J. Papin, B. Cazalis, J. M. Frizonnet, J. Desquines, F. Lemoine, V. Georgenthum, F. Lamare, M. Petit
Nuclear Technology | Volume 157 | Number 3 | March 2007 | Pages 230-250
Technical Paper | Reactivity-Initiated Accident (RIA) | doi.org/10.13182/NT07-A3815
Articles are hosted by Taylor and Francis Online.

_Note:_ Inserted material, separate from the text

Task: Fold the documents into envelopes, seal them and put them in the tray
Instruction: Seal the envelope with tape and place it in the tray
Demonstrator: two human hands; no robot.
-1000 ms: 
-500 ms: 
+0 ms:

The CABRI REP-Na program was performed in the sodium loop of the CABRI reactor by the French Institut de Radioprotection et de Sûreté Nucléaire. The objective was to study the behavior of high-burnup UO2 and mixed-oxide (MOX) fuel during a reactivity-initiated accident (RIA) and involved eight tests with UO2 and four with MOX fuel. Failures of some UO2 and MOX fuel rods at enthalpy levels ranging from 125 to 472 J/g (30 to 113 cal/g) demonstrated the need for further development of the present safety criteria pertaining to fuel behavior. Detailed interpretation of the test data led to identifying the deleterious influence of a high clad corrosion level with hydride concentrations on clad failure, the contribution of grain boundary gases on fission gas release, and potential clad loading, mainly in MOX fuel during the first phase of the transient without significant clad temperature increase.Questions still remain concerning the transient fission gas behavior and its impact on clad loading during the entire transient, the rod behavior with high clad temperature and internal pressure, and the postfailure phenomena (fuel ejection, fuel/coolant interaction with finely fragmented solid fuel). These issues will be addressed by the CABRI International Program tests under typical pressurized water reactor conditions.